Object Types vs. PL/SQL Tables

Object Types vs. PL/SQL Tables: 2 Practical Examples

Michael Rosenblum, Dulcian, Inc.

Since the Oracle8 database was released, there have been many papers and presentations discussing the new features in SQL and PL/SQL. Most of these entail laundry lists of features with an overview of the syntax and its use, but few discuss how these features were used to solve specific real-world problems. There are often many different ways of solving a particular problem. As more and more new functionality is added to the tools, it becomes increasingly difficult to choose the appropriate one(s).

This paper will describe an actual problem encountered on a project for which a number of traditional techniques failed. The eventual solution in both cases used an object collection cast to a table as well as some other advanced features (e.g. Dynamic SQL and PL/SQL, REF Cursors, RANK). Looking through a book and figuring out how to use a new SQL or PL/SQL feature is not necessarily difficult. The tough part is determining when these new features might be useful and applying them accordingly.
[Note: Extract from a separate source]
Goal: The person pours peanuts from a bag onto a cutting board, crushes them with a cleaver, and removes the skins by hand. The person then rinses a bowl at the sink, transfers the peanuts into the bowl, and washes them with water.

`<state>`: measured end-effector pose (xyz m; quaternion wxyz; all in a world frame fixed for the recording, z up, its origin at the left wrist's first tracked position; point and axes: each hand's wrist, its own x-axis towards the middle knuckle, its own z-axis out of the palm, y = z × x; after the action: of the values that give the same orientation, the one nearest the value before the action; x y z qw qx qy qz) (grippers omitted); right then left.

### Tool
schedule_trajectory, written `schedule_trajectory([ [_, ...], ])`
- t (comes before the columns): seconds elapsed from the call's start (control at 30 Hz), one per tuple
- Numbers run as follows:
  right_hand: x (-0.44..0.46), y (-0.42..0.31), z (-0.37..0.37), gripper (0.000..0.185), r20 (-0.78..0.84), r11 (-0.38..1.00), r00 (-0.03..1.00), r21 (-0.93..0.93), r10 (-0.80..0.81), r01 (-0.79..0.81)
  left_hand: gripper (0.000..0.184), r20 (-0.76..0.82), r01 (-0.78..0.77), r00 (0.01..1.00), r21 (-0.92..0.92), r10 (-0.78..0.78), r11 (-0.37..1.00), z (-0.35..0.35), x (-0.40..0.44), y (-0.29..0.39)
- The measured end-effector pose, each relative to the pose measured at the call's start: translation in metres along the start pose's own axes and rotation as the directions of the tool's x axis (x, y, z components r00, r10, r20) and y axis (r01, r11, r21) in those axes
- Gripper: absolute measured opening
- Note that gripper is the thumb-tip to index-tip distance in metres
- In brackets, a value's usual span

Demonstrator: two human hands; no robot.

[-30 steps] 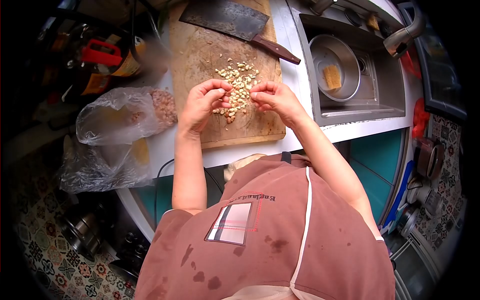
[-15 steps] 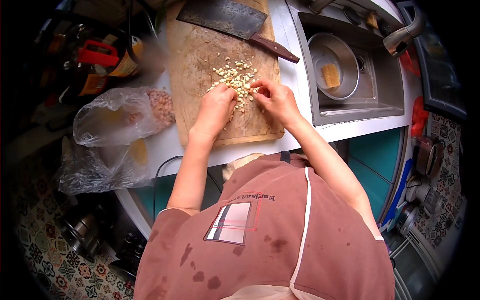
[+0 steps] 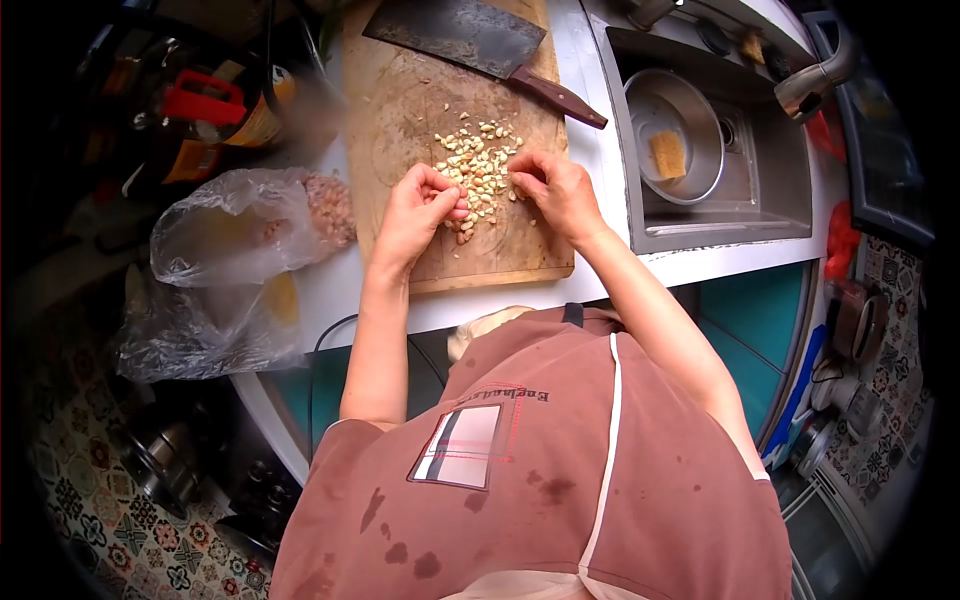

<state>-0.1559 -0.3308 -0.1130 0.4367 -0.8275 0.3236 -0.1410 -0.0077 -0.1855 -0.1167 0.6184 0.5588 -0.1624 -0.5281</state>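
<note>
Pale peeled nuts (image 3: 482, 165) lie in a loose pile on the wooden cutting board (image 3: 400, 110), with a few reddish-brown ones at the near end. At the pile's left side is my left hand (image 3: 420, 212), its thumb and fingers pinched together; what is between them is too small to name. My right hand (image 3: 560, 195) is at the right side of the pile, thumb and forefinger also closed, their tips partly hidden. A cleaver (image 3: 470, 40) with a brown wooden handle rests across the far part of the board.
On the left, a clear plastic bag (image 3: 235, 225) of reddish nuts lies on the white counter (image 3: 330, 285). Bottles stand behind it. To the right, a sink (image 3: 780, 180) holds a metal bowl (image 3: 708, 150) with a yellow sponge (image 3: 667, 155) inside, under a faucet (image 3: 815, 80).
My left hand reached over the pile's near left part, then drew back to its left side. My right hand stays near the right edge with small finger movements. The view has shifted slightly.
</note>
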Motion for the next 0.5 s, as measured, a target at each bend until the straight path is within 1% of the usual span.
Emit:
schedule_trajectory([
  [0.1, 0.002, 0.010, 0.002, 0.013, 0.089, 0.938, 0.976, 0.271, 0.198, -0.215, 0.010, 0.044, 0.007, 0.999, 0.043, -0.008, 0.999, 0.005, 0.003, 0.000],
  [0.13, 0.002, 0.011, 0.001, 0.013, 0.102, 0.914, 0.965, 0.311, 0.240, -0.261, 0.011, 0.061, 0.015, 0.998, 0.064, -0.019, 0.998, 0.007, 0.005, 0.000],
  [0.2, 0.002, 0.009, -0.002, 0.013, 0.134, 0.855, 0.938, 0.386, 0.321, -0.348, 0.014, 0.037, 0.024, 0.999, 0.138, -0.029, 0.990, 0.015, 0.008, 0.000],
  [0.23, 0.002, 0.010, -0.003, 0.013, 0.146, 0.851, 0.931, 0.377, 0.336, -0.366, 0.015, 0.026, 0.028, 0.999, 0.176, -0.034, 0.984, 0.020, 0.010, 0.000],
  [0.27, 0.002, 0.012, -0.004, 0.013, 0.158, 0.847, 0.923, 0.368, 0.350, -0.384, 0.015, 0.002, -0.003, 1.000, 0.288, 0.003, 0.958, 0.025, 0.012, 0.001],
  [0.3, 0.002, 0.013, -0.005, 0.013, 0.170, 0.842, 0.915, 0.358, 0.365, -0.402, 0.014, 0.012, -0.129, 0.990, 0.478, 0.140, 0.869, 0.028, 0.014, 0.000],
  [0.33, 0.002, 0.014, -0.006, 0.013, 0.167, 0.845, 0.916, 0.354, 0.366, -0.402, 0.014, 0.049, -0.237, 0.961, 0.645, 0.271, 0.726, 0.031, 0.016, -0.002],
  [0.37, 0.002, 0.014, -0.006, 0.012, 0.164, 0.847, 0.916, 0.350, 0.366, -0.401, 0.014, 0.113, -0.322, 0.916, 0.779, 0.385, 0.538, 0.034, 0.018, -0.003],
  [0.4, 0.002, 0.014, -0.007, 0.012, 0.160, 0.849, 0.916, 0.346, 0.367, -0.400, 0.013, 0.132, -0.344, 0.882, 0.836, 0.452, 0.428, 0.038, 0.020, -0.006],
  [0.5, -0.001, 0.011, -0.007, 0.012, 0.168, 0.869, 0.924, 0.314, 0.345, -0.381, 0.011, 0.237, -0.371, 0.862, 0.898, 0.448, 0.239, 0.041, 0.023, -0.007],
])
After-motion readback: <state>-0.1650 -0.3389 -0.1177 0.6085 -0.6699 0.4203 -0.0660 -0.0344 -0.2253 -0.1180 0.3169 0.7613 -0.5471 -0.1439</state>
NOTE: The same problems discussed in this paper are discussed in the context of a reporting methodology in another ODTUG 2004 conference paper entitled “Advanced Web-Based Reporting Techniques in PL/SQL” - Michael Rosenblum. The requirements are the same for both papers.

System Requirements

In building two different reporting systems, the following requirements were encountered. This section describes each requirement and the development environment available for the systems to be built.

1. Search engine requirement

In the first system example, there is a specialized repository (conceptually close to the Oracle data dictionary) at the top of the regular database. This repository is maintained by system architects and regularly has about 50 tables with 1000 columns in total. End users should be able to search through the tables registered in the repository; but at a certain point, not all elements can be available.

Additionally, the system architects needed to maintain a list of available options (tables and columns) as a subset of the total repository. This means that users can only access selected elements (usually 50 columns from 20 tables). The data dictionary is also partitioned by projects so that searches can be done by project or through all of the available data.

2. Reporting engine requirement

An apparently simple-looking report was needed based on a small number of warehouse tables. Although the real system was more complex, for the purposes of this paper, assume a single Customer table with 100 columns and some simple lookup tables. The simplified data model is shown in Figure 1.

Figure 1: Simplified Data Model

As Customers are entered into the system, they move through different milestones. For example, Prospects may evolve into Leads which eventually turn into Actual Customers. (The real system included 10 different milestones.) For each customer, it was possible to track when each milestone was reached (attributes of the Customer table). Other Customer attributes included data such as date of birth, height, weight, etc.

Using a flexible reporting front-end, users could specify any number of different filters such as “Customers over 40 years of age from California reaching the Lead milestone.”

For the report, there were various levels of display options such as:

Region

Department

Salesperson

The detail of this report is at the Salesperson level, aggregating Salesperson details with breaks at the Department and Region levels. (The actual report hierarchy was six levels deep.)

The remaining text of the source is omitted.